3. Obviously correct, given Article 51 of the Constitution, that no one can be disenfranchised until the conviction against him has become final. But it’s not about that. Because political rights have not been taken away from Kasidiaris and Michaloliakos, and no one prevents them from claiming electoral votes as independents. However, no principle, no constitutional norm obliges the state to facilitate the entry into parliament of formations that allow the use of brute force – already today, and not in the distant future – as a means of political struggle.
4. A persuasive reference is made to the decision of the Department A1 of the Supreme Court of 2014, which rejected the objection to the participation of the Golden Dawn in the European elections of that year. Because at that time, the trial of the organization had not even begun, which ended with the sentence of its leading core to long terms of imprisonment in October 2020 and its characterization as a criminal organization.
5. The last remark about the appeal to the views of Ilias Helios. In December 1974, shortly after the abolition of the famous A.N. 509/1947 and the legalization of the communist party, the Karamanli government, in the draft constitution they issued on Christmas Eve, brought back the old idea of the pre-dictatorial ERE that “subversive” parties could be outlawed by the decision of a quasi-constitutional court.

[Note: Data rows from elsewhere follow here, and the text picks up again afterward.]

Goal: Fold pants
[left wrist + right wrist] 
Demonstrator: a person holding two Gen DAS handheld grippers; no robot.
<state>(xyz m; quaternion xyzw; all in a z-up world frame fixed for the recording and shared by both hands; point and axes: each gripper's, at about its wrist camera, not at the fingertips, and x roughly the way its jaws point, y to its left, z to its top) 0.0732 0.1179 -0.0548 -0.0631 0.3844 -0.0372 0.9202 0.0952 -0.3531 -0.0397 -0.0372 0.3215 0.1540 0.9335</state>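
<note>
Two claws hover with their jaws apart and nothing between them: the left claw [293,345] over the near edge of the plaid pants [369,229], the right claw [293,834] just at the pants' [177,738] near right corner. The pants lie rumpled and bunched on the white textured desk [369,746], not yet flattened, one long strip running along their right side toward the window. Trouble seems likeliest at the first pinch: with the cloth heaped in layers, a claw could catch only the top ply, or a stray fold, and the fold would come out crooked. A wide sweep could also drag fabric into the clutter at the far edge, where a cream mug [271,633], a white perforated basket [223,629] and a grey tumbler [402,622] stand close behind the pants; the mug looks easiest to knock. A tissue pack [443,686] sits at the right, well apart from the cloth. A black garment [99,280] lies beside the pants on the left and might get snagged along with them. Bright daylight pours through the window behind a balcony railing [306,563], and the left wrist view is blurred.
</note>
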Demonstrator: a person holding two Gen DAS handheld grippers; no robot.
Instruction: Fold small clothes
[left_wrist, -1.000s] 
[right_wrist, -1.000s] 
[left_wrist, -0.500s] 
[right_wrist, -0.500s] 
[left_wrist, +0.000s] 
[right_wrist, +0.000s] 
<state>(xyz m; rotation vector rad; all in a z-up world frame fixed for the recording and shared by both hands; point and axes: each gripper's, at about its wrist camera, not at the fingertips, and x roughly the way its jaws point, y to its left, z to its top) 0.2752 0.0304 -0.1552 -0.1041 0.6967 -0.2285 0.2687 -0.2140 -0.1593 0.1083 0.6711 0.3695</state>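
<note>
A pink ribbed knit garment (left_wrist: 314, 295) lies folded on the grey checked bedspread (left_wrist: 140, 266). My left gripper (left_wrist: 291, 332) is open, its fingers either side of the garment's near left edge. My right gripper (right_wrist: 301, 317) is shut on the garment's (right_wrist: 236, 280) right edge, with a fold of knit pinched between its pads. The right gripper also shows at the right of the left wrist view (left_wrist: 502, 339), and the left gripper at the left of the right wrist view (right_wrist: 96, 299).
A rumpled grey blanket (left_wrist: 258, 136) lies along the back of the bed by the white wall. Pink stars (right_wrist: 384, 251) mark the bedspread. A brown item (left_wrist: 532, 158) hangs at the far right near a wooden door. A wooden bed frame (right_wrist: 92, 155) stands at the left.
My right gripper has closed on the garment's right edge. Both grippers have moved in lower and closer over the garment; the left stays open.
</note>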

The reaction to this proposal was universal. Ilias Iliou took the lead by publishing three articles in “Avgi”. With the pragmatism that always distinguished him, Konstantinos Karamanlis retreated, and, finally, Article 29 of the Constitution did not provide, as we have seen, for any sanctions.
I leave it to the reader to decide what the historic leader of the Greek Left’s 1974 denunciation of an obsolete Cold War-era measure, which some were trying to bring back then, has to do with the arguments of Sunday Columnist K. I just want to remind you that when, in 1965, Ilias Ilios blew up another Council of State judge, apparently the author of the famous three royal letters to George Papandreou, from the House of Parliament, he uttered the ever-historic “Zero to the Constitutional Law.”
Mr. Nikos K. Alivisatos is Professor Emeritus of Constitutional Law at the University of Athens.